Doomsday Clock Nearing Midnight; Here’s What that Means

doomsday clock

On Thursday, the Bulletin of the Atomic Scientists (BAS) said that the Doomsday Clock is now 100 seconds away from midnight.

This means that our planet is completing its annihilation.

Reasons, according to the BAS, are nuclear proliferation, cyber-based disinformation, and failure to address climate change. The clock is now standing to its closest hour to doomsday. 

It began in 1947. This was to tackle and warn people about nuclear war dangers in that same year.

In 2019, it was set two minutes before midnight. Midnight means the end of the world.

BAS President Rachel Bronson said that time is now in seconds rather than in minutes because now it needs attention, and the levels of threats are getting worse. 

According to her, influential leaders are “denigrate and discard the most effective methods for addressing complex threats”.The BAS Science and Security Board made this decision. The board consisted of 13 Nobel Laureates and was joined by The Elders.

Ban Ki-moon, the former UN General Secretary, addressed, “We must act and work together. Not a single country or person can do it alone. We need all hands on deck, and we can all work together.”

He is also a member of The Elders, a team of international leaders and other former officials, which was founded by Nelson Mandela.

One member of the panel is former California Governor, Jerry Brown, saying “Dangerous rivalry and hostility among the superpowers increases the likelihood of nuclear blunder. Climate change compounds the crisis. If there’s ever a time to wake up, it’s now.” 

Astrophysicist Robert Rosner said, “Past experience has taught us that even in the most dismal periods of the Cold War, we can come together. It is high time we do so again”.

Another factor that the committee tackled is the upcoming US presidential election in November regarding the “government-used cyber-enabled disinformation campaigns to sow distrust in institutions and among nations.”

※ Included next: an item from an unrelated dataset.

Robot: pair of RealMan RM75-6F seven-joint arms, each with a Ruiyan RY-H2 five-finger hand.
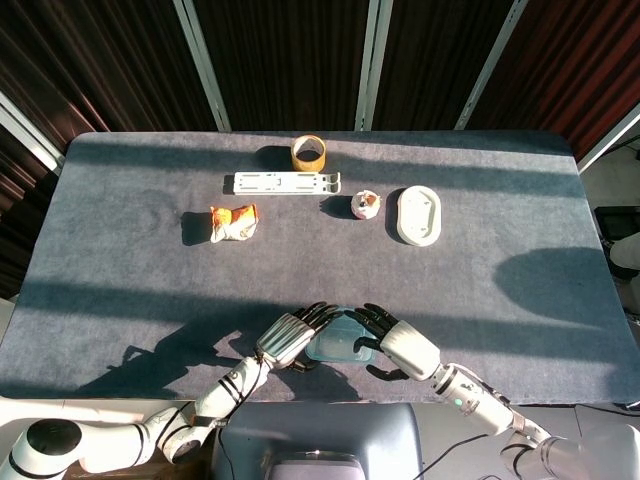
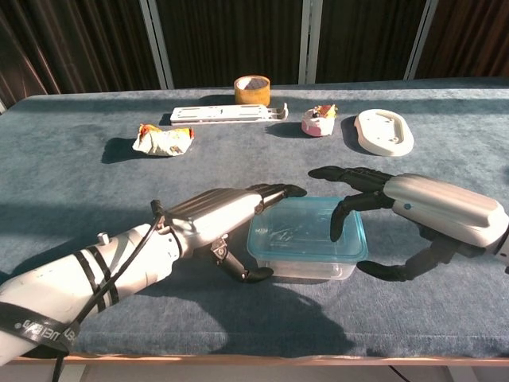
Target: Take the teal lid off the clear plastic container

Robert Latiff stressed untruths, exaggerations, and misinterpretations,” a problem that could lead to the “wholesale trashing” of scientific evidence. Deepfake videos, he said, “threaten to undermine truth from fiction.”

According to BAS’s statement: “This situation — two major threats to human civilization, amplified by sophisticated, technology-propelled propaganda — would be serious enough if leaders around the world were focused on managing the danger and reducing the risk of catastrophe, Instead, over the last two years, we have seen influential leaders denigrate and discard the most effective methods for addressing complex threats — international agreements with strong verification regimes — in favor of their narrow interests and domestic political gain. To say the world is nearer to doomsday today than during the Cold War — when the United States and the Soviet Union had tens of thousands more nuclear weapons than they now possess — is to make a profound assertion that demands a serious explanation,” the statement reads. 

But it argues it’s warranted because the old risks remain present. In contrast, new threats, including artificial intelligence and bioterrorism, have joined them, and our international institutions are crumbling in the face of the challenge.”